I studied the screen for a moment longer, taking in the polished orb-within-an-orb that was clearly meant as a reminder that the power of the cybs was not to be disregarded.
It might prove a different reminder, one I could do without. The cybs' reliance on physical might was a problem, a problem bigger than it had ever been for our ancestors. It would be difficult—if not impossible—to reason with hate-fired anger supported by a faith in the idea that physical force able to rearrange the appearance of a solar system was the best manner in which to resolve all problems.
I tried not to take too deep a breath, knowing that Kemra would misunderstand, but the power of both the cybs' hatred and that concentrated particle beam had reverberated through me—and both had hurt. My head and tense muscles ached, and I sat in the chair for a time, wrestling with my self-system, and gathering myself together.
Finally, I stood.
“I trust that the demonstration is concluded.” My head still hurt, and I massaged my temples with the fingers of my right hand.
“That was the demonstration,” Kemra said.
I wanted to say something, but what could I say at that moment? So I asked, “Now what?”

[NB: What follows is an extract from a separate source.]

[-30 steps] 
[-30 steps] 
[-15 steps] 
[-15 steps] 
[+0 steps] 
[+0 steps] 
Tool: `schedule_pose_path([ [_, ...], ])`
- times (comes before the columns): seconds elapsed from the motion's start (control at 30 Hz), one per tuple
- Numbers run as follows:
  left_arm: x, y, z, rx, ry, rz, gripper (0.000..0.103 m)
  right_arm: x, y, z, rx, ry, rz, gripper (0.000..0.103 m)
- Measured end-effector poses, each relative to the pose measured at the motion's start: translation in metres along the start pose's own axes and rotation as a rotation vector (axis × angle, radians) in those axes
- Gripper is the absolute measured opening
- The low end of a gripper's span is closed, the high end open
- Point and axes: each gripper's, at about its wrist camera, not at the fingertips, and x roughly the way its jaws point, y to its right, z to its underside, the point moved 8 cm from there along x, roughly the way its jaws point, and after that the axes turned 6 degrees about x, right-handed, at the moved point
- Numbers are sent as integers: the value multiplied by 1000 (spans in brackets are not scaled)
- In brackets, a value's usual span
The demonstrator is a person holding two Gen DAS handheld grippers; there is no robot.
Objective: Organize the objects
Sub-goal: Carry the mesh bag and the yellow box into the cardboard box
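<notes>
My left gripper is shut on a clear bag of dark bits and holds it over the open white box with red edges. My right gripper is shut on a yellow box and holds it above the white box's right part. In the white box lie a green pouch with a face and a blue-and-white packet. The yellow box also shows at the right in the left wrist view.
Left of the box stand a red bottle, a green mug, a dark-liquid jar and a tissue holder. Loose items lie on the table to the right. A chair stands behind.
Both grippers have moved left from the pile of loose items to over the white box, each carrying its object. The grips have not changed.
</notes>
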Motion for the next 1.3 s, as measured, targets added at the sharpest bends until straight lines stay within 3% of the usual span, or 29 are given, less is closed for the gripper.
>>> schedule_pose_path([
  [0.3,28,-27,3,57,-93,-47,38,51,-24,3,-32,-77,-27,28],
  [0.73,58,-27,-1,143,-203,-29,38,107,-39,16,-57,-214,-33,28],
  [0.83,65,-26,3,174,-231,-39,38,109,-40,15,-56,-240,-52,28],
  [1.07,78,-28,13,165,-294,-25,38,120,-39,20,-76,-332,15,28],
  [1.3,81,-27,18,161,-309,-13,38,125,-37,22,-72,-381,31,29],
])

“That's all.” Her voice held a hint of disappointment, as though I should have said or done something, but I didn't, and she touched the access plate.
The door opened.
Gorum was waiting outside the observation room, smiling. “What did you think of our little demonstration, Coordinator?”
I pushed back simultaneous waves of anger and sadness and met his eyes full. “It was an impressive display of brute power, Commander. I doubt the like of it has been attempted or seen since the high point of the Rebuilt Hegemony.”
“It would seem the Coordinator was impressed,” Gorum noted to Kemra.
“When the Rebuilt Hegemony did something similar at Al-Moratoros,” I added, keeping my voice dispassionate, “it was the beginning of its end.”
“That's an odd sort of threat, if it's a threat,” said Gorum.
“It's an observation. We don't threaten. We can't threaten.” That was as far as I could push it, and I looked at Kemra. “If you would be so kind as to return me to Deseret …”
“ … got to him finally,” gloated Gorum on the shipnet. “He admitted they don't have the power to threaten.”
“He didn't mean it that way, Commander.” Kemra's pulsed response was pushed away before she finished.
I turned in the direction of lock one, and Kemra bounded to catch me. We continued aft for several moments
before she spoke. “Why didn't you tell him what you said wasn't an admission of weakness?”
“Because that would have made it a threat.”
“I don't understand you demis. A warship boils a hole in your moon, and you say nothing. Why not?”
“As I told Gorum, we once boiled away the entire surface of another world's moon. What could I say? That it was wrong? That we're still paying for it? That any people who does that will eventually pay for it?”
“You just threatened. Why didn't you tell Gorum that?”
“It isn't a threat, and I didn't tell him, and he didn't hear what I said,” I answered tiredly. “Remember Viedras and the prairie dogs? I told Viedras to stop. It wasn't a threat; it was an observation.”